I told Mark that if I was given editorial power at Kotaku, I’d rapidly turn it into an all-Bubble Bobble site, all of the time. He thought I was joking.

OK, OK, I was joking. You can disarm the cruise missiles, Mark. Sheesh!

In any case, my love of Taito’s bubble blowing dragons is rather well known, and I’ll personally take on anyone who dares disparage it. INSIDE THE STEEL CAGE!

But be warned: I’m going to quickly tag out to this guy.

It’s also obviously a title that Kotaku’s written about a whole lot in the past, right? Well… when I went searching, I found that this wasn’t so, and that got me more than a little concerned. Because Bubble Bobble hides a secret, and it’s one that I’ve found not all that many people know.
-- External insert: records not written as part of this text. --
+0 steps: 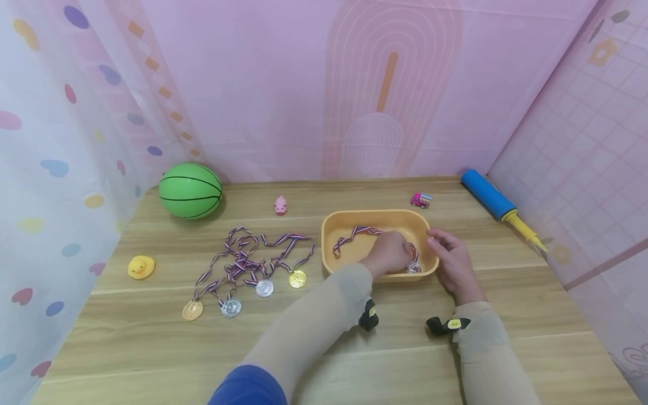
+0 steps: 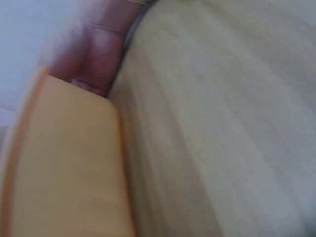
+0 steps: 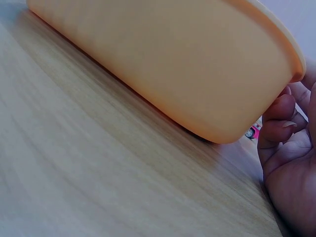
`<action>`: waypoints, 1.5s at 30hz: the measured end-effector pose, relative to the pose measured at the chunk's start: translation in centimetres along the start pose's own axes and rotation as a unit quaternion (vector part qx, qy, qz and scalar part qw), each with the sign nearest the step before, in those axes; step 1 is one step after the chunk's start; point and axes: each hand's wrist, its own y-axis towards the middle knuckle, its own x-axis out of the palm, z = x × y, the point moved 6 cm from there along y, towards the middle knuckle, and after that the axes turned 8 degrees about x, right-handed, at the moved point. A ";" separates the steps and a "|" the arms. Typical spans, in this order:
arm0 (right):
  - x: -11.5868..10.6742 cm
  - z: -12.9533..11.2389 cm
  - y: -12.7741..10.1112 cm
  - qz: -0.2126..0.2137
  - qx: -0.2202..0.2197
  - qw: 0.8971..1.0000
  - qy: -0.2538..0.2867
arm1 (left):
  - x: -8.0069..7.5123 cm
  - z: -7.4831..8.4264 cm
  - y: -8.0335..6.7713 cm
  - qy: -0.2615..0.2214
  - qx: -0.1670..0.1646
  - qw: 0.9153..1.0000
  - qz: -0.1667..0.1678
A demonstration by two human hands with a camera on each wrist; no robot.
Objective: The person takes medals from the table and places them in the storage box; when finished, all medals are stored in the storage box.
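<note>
I find right grip [image 1: 450, 260] clamped on tub [image 1: 356, 254] at three o'clock, likely steadying it; left grip [image 1: 387, 252] pinches medal ribbon [image 1: 360, 229] inside

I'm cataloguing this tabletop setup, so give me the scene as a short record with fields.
Tub: orange-yellow, ribboned silver medal inside
Left hand: inside the tub; its grip is hidden
Right hand: holds the tub's right end by the rim
Outside the tub: four medals, to its left
Toys: green ball, yellow duck, pink pig, pink truck
Pump: blue and yellow, far right
</note>
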 end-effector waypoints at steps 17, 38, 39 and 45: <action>-0.3 -0.3 -0.2 0.042 -0.004 0.998 -0.041 | -13.3 -3.8 -13.0 -0.114 0.029 0.971 0.209; 0.1 -0.8 -0.6 0.030 -0.026 0.998 -0.041 | -13.0 -13.1 -17.5 0.014 -0.057 0.995 0.083; 0.2 -0.8 -0.6 0.032 -0.026 0.998 -0.043 | -12.9 -13.3 -17.5 0.017 -0.060 0.995 0.083; 0.1 -0.8 -0.8 0.041 -0.014 0.998 -0.047 | -12.5 -14.0 -17.3 0.036 -0.081 0.991 0.097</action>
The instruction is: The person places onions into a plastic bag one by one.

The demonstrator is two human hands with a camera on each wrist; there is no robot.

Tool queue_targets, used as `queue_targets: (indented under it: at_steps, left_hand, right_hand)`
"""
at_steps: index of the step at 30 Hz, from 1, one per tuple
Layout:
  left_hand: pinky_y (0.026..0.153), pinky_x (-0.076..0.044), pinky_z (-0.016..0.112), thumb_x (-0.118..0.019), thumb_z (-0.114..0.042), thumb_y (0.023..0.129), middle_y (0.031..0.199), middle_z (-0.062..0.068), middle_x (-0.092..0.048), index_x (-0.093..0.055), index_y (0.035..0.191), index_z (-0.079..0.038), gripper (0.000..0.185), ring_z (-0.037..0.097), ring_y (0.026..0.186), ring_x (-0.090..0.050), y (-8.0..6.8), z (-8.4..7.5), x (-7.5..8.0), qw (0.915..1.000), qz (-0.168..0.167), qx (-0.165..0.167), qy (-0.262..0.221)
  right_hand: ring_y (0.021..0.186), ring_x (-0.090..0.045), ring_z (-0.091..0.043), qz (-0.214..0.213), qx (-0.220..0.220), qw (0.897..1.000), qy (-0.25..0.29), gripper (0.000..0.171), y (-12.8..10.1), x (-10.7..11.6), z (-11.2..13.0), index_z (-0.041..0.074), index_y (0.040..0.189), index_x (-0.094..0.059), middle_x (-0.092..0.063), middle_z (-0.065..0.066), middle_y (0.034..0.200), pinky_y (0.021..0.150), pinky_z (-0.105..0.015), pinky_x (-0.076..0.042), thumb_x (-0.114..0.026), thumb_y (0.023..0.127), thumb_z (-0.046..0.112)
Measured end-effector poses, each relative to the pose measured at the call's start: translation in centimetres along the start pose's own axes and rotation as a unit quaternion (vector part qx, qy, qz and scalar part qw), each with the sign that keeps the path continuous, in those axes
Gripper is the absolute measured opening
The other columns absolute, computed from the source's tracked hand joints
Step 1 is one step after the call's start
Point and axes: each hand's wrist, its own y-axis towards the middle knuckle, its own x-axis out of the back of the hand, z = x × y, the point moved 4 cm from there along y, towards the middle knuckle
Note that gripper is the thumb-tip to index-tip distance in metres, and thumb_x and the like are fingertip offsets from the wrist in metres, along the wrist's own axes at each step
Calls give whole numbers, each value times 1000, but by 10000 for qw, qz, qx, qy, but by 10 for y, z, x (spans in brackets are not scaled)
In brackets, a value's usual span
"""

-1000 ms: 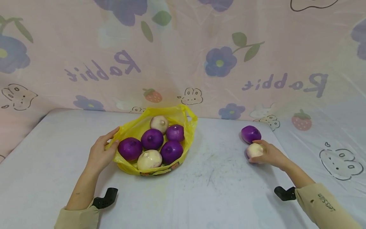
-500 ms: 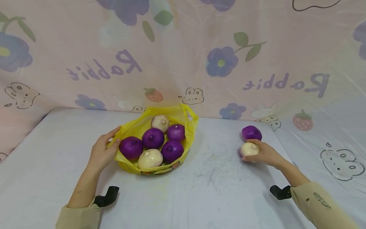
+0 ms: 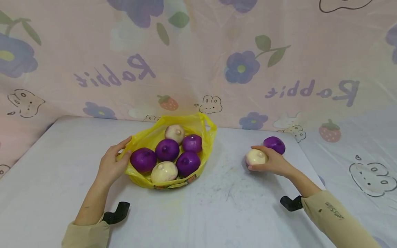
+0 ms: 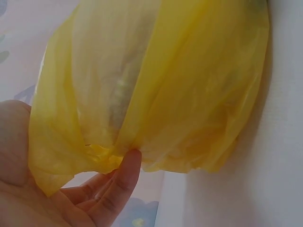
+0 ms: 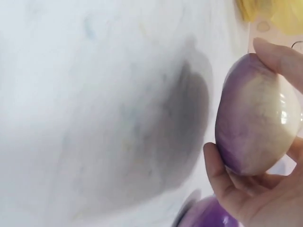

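Note:
A yellow plastic bag (image 3: 203, 162) lies open on the table with several glossy onions inside, some purple (image 3: 166, 150) and some cream-coloured (image 3: 164, 171). My left hand (image 3: 113, 164) holds the bag's left rim between thumb and fingers; in the left wrist view, the bag's yellow film (image 4: 189, 104) hides part of the hand. To the bag's right, my right hand (image 3: 274, 161) grips a cream onion (image 3: 256, 157) between thumb and fingers. The right wrist view shows this onion's purple side, held above the table with its shadow apart from it. One purple onion (image 3: 274, 145) sits just behind the right hand.
The white-covered table (image 3: 198, 217) bears faint dark smudges between the bag and my right hand. A printed cloth (image 3: 192, 65) hangs behind its back edge. A black device (image 3: 117, 213) is on my left wrist and another (image 3: 291, 203) on my right.
My right hand has carried the cream onion leftward, away from the purple onion and towards the bag. My left hand keeps its hold on the bag's rim.

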Motion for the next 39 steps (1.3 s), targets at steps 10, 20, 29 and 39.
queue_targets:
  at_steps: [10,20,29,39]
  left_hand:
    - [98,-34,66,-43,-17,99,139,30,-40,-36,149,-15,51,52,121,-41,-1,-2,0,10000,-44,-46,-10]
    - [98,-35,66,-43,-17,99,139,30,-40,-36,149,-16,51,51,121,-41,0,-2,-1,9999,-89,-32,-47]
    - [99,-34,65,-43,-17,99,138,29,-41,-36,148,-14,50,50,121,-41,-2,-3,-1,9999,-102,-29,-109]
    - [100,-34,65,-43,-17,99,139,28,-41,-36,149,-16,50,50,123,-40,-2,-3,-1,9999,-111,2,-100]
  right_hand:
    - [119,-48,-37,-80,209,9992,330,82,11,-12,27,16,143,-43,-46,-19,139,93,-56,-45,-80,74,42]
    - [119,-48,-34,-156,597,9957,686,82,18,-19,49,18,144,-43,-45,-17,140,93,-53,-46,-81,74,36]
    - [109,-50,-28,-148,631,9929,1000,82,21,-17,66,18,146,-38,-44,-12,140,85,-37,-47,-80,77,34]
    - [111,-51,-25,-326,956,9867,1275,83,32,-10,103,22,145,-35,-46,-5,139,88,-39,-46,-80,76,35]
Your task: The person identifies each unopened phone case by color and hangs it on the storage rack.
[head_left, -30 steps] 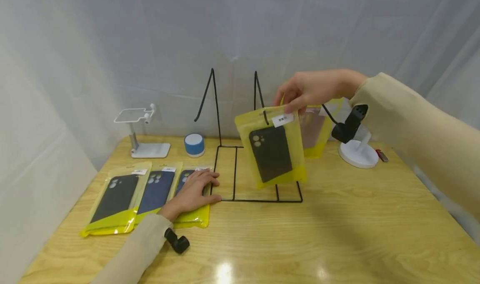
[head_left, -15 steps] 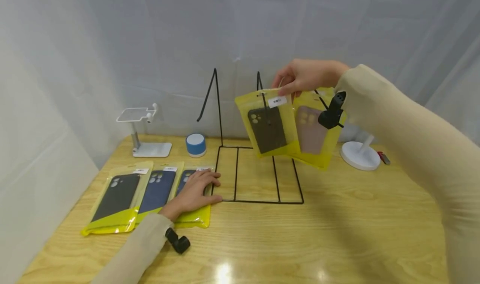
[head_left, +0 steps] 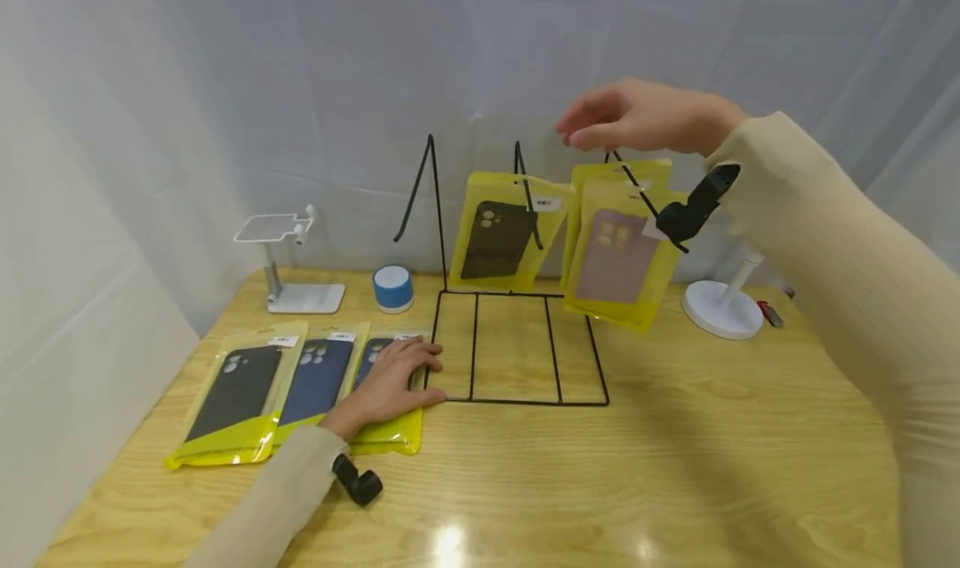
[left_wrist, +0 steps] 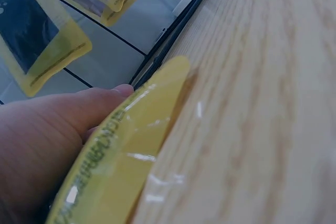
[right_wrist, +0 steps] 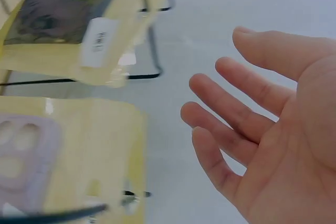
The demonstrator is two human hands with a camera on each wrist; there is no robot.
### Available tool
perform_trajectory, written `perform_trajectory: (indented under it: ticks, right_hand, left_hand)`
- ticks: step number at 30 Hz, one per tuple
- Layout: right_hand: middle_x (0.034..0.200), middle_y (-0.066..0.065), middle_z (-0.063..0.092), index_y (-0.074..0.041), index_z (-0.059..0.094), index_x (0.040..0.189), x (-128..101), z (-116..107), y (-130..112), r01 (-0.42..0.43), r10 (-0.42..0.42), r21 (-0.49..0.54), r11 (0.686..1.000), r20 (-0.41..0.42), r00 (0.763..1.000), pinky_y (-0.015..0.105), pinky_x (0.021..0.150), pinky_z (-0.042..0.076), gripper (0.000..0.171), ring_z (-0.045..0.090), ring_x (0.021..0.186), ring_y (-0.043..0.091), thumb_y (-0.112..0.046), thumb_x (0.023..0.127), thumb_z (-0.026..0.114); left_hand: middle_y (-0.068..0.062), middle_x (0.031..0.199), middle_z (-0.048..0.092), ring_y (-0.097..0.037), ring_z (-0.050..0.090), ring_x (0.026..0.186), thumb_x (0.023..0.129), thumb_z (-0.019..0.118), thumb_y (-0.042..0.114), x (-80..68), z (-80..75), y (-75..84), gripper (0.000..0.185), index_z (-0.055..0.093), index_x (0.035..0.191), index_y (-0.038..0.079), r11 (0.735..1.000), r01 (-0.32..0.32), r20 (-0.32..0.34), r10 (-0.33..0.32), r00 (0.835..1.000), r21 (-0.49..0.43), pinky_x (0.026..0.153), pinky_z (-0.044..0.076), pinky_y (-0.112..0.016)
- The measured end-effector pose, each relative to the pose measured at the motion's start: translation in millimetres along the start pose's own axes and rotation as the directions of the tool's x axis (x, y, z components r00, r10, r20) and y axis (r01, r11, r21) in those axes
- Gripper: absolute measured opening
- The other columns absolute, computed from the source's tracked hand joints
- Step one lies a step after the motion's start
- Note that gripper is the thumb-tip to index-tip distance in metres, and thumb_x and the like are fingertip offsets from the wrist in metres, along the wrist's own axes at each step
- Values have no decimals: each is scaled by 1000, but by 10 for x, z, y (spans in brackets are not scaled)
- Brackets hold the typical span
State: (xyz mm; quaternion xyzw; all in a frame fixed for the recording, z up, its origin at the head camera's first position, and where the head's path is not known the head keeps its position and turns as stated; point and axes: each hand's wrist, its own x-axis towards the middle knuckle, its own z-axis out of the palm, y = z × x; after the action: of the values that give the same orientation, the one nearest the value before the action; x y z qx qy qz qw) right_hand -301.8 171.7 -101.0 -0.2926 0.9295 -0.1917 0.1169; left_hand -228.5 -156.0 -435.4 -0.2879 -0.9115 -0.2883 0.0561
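Observation:
A black wire rack stands at the middle of the wooden table. A yellow bag with a black phone case hangs on its middle hook. To its right hangs a yellow bag with a pink case. My right hand hovers above the hooks, fingers straight, holding nothing. My left hand rests flat on a yellow bag with a blue case lying on the table beside the rack's base.
Two more yellow bagged cases lie at the left. A white phone stand and a blue-and-white round speaker sit at the back left. A white round-based stand is at the right. White curtain surrounds the table.
My right hand lifted the black-case bag onto the rack's middle hook, let go and rose above it. The left hand has stayed still.

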Motion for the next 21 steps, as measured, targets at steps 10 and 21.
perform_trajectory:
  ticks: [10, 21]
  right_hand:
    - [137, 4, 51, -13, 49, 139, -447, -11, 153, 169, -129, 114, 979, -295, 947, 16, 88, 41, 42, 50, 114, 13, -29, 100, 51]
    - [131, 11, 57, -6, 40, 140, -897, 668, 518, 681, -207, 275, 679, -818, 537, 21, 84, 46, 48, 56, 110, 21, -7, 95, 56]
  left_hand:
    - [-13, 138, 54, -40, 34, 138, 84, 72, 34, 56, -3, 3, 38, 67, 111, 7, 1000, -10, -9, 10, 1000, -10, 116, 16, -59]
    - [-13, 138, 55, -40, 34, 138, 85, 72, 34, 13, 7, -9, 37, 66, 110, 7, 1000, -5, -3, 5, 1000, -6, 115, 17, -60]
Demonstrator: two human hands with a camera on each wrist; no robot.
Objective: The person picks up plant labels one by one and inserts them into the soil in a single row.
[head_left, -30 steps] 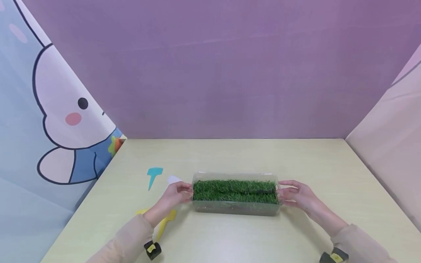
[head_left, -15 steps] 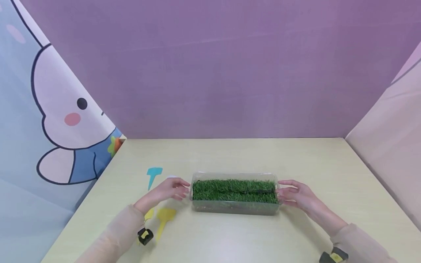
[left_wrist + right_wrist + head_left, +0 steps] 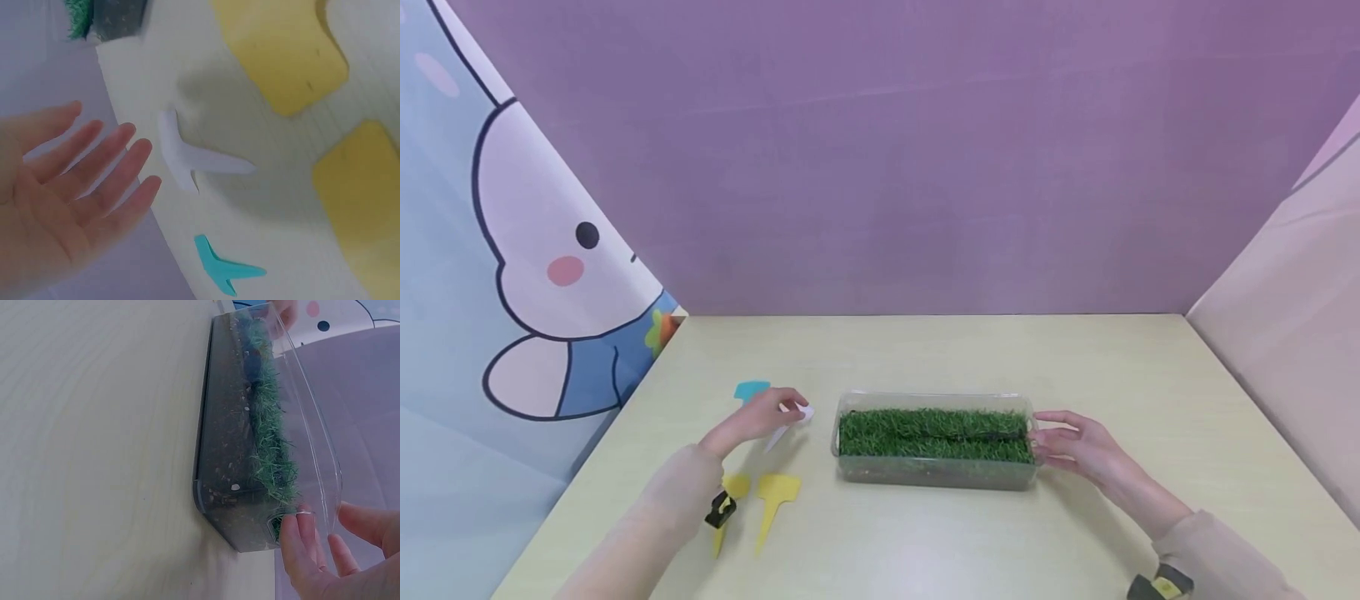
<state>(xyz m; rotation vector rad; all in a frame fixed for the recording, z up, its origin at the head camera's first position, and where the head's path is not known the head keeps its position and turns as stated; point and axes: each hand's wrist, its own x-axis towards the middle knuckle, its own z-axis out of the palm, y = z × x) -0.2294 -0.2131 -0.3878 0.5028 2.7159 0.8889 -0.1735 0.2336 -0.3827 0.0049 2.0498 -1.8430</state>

There’s a strong suspicion that almost everything that happens in Bubble Bobble is randomly generated, because, hey, who had the power for complex AI back in 1986?

Bubble Bobble’s particular secret — and pat yourself on the back if you knew this, but at least anecdotally it seems there’s a lot of folk who don’t — is that almost everything that happens in the game isn’t random at all, and if you know what you’re doing, you can do very well out of its predictability.

You can’t play it for all that long without working that chained bubbles give you high scores, but bubble control also allows you to control your score, which lets you get extra fruit at the end of each level, as long as the tens and hundreds column of your score is identical, unless you’re playing two player, in which case they’ve got to both match (but don’t need to match within your score). Got that? Good — you’re learning!

Want more of those sweet, sweet powerups? Again, they’re not random, but appear based on a set of constant counters that tick over relating to your game actions. Blow 35 bubbles in a level, and in the next you’ll get a long range bubble sweet at normal difficulty. Pop 35 or more, and it’ll be the fast bubble sweet instead. There’s an excellent breakdown of all of the code, which you can read here if you’re so inclined, and it’s a good thing it’s been done, given that Taito itself apparently lost the source code back in the mid 1990s.